Asthma and programmed Buteyko breathing
Buteyko breathing teaches subjects how to reduce the depth and rate of respiration. Thirty-nine patients (age 1270) meeting criteria for asthma were recruited from the community and, after stratification for severity based on daily use of salbutamol or comparable bronchodilators, were randomly assigned to receive general asthma education and relaxation techniques including abdominal breathing, or to a series of Buteyko breathing training sessions. Medication continued to be used as needed. Patients recorded symptoms and medication use in a diary. At baseline, and at 3 months, flow volume loops were completed with and without bronchodilator, and patients completed a quality of life questionnaire. At each evaluation, indices of resting ventilation were determined. End-tidal CO2, FEV1, and peak expiratory flow did not change in either group. Use of betaagonist agents fell 904 v. 57 [micro]g/day in Buteyko and educational groups, respectively (p=.002), inhaled steroid use fell 49% and 0%, respectively (p=.06), an d minute volume decreased more in the Buteyko group (p=.004); quality of life scores were also significantly better in the Buteyko group.
Bowler SD et al. Buteyko breathing techniques in asthma: a blinded randomised controlled trial. Med J Aust 1998 Dec 7-21; 169(11-12):575-8.
COMMENT: In spite of no change in FEV1, CO2 and expiratory flow rate, minute volume improved and quality of life indices improved. This technique is a matter of programming better quality respiratory patterns with controlled practice. The feedback of better results strengthens the intentions and motivation in a positive feedback loop which achieves far more than mere education. The added component is experiential, always a very effective tool in teaching. When one experiences something, it is far better grounded than something which is only experienced cognitively.
Asthma and yoga
Forty-six asthmatic patients age 11-18 engaged in the practice of yoga for 90 minutes in the a.m. and 60 minutes in the p.m. for 40 days. The yoga exercises included krigas (cleansing practices), asanas (body postures) and pranayama (breathing practices). The following changes occurred: [FEV.sub.1] increased from 67.9% of predicted to 75.8% (p<.01); MVV (maximum ventilatory volume) improved from 70.9 to 85.8 L/min (p<.01); and MMFR (maximum mid-expiratory flow rate) increased from 94.5 to 121.1 L/min (NS). Physical fitness index (step test) increased from 324 to 343 (p<.01). After 2 years of followup (n=26) subjective responses termed "good" totaled 15, "fair" 9 and "poor" 2. Fourteen were totally asymptomatic and drug use decreased.

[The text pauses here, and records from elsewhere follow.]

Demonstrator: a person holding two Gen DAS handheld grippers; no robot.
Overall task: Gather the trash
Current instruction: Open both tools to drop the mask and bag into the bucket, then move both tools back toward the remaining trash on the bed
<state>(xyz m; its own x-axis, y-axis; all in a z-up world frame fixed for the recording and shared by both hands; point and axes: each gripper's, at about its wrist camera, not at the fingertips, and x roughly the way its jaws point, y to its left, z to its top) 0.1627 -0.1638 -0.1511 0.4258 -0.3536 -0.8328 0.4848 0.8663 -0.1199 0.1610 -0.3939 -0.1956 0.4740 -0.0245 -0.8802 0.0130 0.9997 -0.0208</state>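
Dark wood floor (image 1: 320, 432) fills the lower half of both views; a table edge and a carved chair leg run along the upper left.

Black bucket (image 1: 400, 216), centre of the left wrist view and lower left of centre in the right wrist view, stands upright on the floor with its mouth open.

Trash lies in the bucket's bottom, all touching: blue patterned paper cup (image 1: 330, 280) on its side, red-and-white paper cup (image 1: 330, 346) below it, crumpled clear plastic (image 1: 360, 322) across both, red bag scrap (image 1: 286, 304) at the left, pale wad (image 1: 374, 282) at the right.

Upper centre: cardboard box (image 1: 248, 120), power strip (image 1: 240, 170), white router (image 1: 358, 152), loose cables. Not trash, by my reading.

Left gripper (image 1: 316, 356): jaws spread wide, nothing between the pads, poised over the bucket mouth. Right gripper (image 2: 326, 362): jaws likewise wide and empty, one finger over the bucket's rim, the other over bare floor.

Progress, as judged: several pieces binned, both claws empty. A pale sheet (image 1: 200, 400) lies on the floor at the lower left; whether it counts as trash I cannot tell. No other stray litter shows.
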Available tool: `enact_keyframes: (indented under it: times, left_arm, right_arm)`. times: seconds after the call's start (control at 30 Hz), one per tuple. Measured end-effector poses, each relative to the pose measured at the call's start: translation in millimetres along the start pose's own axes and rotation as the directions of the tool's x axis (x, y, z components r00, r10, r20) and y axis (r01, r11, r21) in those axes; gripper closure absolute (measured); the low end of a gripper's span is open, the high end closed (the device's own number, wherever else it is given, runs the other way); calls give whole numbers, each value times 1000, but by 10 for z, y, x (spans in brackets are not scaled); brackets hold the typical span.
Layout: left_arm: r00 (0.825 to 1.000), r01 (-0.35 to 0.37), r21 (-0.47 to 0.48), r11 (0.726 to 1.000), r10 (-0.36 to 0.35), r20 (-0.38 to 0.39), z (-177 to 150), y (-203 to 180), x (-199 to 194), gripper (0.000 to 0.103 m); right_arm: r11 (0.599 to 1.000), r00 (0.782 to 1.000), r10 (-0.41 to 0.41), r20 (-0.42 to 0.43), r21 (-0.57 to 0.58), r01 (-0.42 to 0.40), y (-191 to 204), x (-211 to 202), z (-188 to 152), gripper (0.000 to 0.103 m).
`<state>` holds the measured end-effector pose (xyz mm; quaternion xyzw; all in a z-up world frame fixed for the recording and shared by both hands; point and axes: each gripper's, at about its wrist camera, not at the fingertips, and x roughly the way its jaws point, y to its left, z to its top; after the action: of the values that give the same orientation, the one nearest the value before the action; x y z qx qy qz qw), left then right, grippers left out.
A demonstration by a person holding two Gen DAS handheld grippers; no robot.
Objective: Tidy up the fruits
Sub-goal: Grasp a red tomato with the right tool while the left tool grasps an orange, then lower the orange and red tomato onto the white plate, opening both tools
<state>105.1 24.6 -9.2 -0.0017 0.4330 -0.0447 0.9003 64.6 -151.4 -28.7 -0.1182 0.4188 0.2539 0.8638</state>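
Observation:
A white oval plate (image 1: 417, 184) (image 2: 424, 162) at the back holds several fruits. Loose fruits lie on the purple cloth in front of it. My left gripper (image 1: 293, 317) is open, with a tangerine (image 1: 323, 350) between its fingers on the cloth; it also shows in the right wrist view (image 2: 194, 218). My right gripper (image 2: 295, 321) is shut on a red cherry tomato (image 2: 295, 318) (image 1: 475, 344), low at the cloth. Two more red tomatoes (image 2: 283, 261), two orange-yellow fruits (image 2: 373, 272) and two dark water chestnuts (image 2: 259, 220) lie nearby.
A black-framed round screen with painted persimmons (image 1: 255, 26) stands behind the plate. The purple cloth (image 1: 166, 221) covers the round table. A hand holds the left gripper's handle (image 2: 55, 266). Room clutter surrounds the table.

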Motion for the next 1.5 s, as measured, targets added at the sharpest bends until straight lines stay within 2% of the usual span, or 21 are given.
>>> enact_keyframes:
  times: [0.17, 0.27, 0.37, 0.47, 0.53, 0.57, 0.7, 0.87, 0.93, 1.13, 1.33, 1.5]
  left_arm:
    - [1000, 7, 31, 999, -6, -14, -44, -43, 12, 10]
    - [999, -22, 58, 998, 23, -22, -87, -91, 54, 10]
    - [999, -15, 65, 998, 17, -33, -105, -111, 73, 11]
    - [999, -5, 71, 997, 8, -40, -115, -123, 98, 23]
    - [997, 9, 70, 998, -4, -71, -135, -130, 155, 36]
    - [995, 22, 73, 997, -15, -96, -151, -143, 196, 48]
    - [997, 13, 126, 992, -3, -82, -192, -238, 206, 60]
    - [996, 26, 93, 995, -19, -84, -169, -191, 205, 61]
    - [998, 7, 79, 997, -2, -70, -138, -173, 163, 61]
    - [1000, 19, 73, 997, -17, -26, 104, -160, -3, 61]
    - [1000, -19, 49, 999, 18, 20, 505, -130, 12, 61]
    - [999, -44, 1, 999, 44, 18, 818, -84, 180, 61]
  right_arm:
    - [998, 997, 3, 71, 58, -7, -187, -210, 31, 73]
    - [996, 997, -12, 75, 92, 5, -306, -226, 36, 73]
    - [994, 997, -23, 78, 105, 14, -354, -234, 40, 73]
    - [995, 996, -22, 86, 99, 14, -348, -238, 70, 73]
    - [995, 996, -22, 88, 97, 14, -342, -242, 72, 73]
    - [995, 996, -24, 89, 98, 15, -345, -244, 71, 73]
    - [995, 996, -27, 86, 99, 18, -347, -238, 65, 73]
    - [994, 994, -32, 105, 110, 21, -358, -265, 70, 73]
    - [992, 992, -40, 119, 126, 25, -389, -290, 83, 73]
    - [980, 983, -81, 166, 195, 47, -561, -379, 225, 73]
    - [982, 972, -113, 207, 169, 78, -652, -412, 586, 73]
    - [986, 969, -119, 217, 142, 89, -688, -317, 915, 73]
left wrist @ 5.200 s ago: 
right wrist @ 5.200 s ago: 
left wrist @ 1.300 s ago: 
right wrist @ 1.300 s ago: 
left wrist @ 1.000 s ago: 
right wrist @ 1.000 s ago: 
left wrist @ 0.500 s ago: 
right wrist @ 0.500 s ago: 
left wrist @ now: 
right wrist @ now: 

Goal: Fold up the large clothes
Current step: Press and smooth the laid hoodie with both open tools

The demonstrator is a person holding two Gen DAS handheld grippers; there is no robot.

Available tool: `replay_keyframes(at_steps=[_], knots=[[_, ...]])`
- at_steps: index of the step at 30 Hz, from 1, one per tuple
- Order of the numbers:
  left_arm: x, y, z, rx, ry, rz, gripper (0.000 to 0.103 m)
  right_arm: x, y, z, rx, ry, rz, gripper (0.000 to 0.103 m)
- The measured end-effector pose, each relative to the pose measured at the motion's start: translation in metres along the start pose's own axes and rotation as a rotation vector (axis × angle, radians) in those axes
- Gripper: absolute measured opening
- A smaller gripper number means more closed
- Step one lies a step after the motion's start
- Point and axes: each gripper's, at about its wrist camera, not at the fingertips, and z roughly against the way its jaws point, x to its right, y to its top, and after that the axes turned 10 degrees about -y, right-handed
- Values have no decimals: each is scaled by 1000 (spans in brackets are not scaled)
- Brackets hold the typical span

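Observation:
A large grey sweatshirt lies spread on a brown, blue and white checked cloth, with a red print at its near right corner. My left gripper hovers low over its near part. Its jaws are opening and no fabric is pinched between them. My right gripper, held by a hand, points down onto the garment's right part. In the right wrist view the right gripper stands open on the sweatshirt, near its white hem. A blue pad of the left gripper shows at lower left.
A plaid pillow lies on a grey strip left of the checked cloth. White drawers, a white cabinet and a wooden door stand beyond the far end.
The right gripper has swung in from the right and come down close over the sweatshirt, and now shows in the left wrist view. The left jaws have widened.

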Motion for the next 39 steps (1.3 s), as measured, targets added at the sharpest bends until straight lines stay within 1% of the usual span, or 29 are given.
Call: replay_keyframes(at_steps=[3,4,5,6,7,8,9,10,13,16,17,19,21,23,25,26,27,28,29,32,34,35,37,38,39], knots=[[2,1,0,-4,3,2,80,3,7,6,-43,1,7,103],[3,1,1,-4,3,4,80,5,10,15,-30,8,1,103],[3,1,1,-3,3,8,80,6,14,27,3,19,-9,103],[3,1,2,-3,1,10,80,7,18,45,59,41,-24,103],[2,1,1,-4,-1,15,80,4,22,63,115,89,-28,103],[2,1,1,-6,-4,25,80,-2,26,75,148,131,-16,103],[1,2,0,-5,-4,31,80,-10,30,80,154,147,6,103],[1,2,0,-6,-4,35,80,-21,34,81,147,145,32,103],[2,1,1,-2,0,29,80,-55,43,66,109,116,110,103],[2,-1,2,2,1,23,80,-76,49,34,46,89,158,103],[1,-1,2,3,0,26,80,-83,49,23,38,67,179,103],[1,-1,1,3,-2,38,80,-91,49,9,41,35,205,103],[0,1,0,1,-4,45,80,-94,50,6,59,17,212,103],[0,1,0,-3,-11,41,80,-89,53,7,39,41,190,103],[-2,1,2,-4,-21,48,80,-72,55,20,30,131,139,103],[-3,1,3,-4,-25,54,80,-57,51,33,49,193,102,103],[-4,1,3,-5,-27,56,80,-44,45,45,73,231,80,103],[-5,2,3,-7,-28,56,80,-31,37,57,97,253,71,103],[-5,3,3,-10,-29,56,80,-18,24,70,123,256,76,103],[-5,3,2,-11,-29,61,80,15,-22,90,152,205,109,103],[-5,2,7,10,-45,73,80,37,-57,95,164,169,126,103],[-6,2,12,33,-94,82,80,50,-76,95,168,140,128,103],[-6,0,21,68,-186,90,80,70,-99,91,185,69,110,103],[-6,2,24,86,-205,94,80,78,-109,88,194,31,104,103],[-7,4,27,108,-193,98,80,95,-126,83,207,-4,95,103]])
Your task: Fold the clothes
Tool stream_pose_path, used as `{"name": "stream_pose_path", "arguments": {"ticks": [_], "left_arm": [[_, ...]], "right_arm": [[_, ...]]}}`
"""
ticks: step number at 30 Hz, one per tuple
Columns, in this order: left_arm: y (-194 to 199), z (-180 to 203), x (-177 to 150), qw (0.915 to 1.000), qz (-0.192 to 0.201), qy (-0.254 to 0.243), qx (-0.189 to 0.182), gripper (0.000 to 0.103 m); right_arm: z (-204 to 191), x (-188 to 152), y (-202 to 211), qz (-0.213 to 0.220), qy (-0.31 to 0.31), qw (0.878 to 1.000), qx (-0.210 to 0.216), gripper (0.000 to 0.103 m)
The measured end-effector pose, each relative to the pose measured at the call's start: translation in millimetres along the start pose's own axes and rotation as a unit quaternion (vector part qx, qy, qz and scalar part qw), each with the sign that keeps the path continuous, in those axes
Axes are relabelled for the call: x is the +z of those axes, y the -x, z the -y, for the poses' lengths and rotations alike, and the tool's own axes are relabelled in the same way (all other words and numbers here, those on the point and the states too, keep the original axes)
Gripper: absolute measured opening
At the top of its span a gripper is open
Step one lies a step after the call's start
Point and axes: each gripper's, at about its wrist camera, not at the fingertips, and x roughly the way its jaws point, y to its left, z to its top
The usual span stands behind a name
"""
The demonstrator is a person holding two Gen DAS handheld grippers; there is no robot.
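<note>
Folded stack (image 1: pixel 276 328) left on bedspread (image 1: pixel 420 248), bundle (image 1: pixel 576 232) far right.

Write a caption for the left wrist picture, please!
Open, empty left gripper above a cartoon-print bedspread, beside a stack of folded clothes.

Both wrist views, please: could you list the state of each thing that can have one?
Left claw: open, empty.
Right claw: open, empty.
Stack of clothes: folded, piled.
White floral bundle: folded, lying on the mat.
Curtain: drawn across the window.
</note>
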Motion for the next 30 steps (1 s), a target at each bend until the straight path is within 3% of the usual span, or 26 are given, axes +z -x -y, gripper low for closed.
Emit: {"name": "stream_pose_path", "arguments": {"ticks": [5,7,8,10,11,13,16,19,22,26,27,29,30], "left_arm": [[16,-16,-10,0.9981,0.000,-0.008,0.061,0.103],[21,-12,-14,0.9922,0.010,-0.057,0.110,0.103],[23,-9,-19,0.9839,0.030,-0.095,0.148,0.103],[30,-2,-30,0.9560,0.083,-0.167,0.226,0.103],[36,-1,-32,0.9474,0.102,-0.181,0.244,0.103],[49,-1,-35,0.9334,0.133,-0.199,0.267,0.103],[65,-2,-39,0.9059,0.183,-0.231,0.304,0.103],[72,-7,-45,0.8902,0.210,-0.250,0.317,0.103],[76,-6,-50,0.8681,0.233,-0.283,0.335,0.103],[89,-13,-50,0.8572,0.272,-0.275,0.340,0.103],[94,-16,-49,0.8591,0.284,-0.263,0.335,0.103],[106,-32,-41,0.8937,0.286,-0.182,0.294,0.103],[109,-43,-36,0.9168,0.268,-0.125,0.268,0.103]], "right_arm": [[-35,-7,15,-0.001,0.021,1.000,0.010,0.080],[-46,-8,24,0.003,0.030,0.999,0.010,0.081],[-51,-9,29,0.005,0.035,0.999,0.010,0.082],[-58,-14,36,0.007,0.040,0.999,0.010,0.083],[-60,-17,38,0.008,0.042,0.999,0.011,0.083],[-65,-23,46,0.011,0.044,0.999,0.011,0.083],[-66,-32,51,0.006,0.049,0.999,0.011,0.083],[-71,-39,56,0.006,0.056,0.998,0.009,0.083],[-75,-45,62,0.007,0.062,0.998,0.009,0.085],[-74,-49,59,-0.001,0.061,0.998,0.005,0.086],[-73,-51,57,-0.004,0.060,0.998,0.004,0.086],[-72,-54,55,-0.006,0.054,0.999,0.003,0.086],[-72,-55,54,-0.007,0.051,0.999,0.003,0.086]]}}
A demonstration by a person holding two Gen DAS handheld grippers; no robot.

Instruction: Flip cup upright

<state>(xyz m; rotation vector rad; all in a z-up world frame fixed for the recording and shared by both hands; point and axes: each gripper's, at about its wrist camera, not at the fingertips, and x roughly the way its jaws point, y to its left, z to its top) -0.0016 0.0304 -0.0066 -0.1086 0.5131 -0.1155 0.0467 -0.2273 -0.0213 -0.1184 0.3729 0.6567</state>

Jain SC et al. Effect of yoga training on exercise tolerance in adolescents with childhood asthma. J Asthma 1991; 28(6):437-42.
COMMENT: The practice of yoga in most of its forms involves physical, mental, and sometimes, emotional focus. Some of the results of yoga are similar to those experienced with biofeedback. Like biofeedback, yoga may address a specific disease process, but has generic benefits in nearly everyone who takes up the practice. One-third of the subjects in this study became asymptomatic within two years. And for those who succeed with incorporation of yoga practice, the benefit is permanent: i.e. the very function of the involved organ system is changed, as opposed to medication use in which the changed functions (lung in this case) require continued use of the medications.
Asthma and relaxation-biofeedback
Nine asthmatic patients were treated with 16 sessions of relaxation (progressive relaxation, desensitization) and EMG biofeedback and compared with nine who received a complex placebo. General condition was significantly better in the biofeedback group (p<.03). Frontalis muscle relaxation compared to controls was significantly better (p<.05). Respiration following a challenge with methacholine, which stimulates bronchospasm, was improved and subjective evaluation of life management was dramatically improved compared to placebo (p<.001).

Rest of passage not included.